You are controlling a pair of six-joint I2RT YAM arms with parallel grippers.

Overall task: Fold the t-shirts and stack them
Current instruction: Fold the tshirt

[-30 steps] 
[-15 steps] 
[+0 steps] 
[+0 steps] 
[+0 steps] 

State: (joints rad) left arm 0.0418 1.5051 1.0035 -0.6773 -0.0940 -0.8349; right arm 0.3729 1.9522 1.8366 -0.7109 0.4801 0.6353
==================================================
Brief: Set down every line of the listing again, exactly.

Solved exercise:
You are controlling a pair of six-joint I2RT YAM arms with parallel grippers.

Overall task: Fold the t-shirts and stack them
Current instruction: Fold the tshirt

[-30 steps] 
[-15 steps] 
[+0 steps] 
[+0 steps] 
[+0 steps] 

State: (joints rad) left arm 0.0418 1.5051 1.0035 -0.6773 -0.0940 -0.8349; right arm 0.3729 1.9522 1.8366 -0.7109 0.4801 0.6353

No more output will be produced.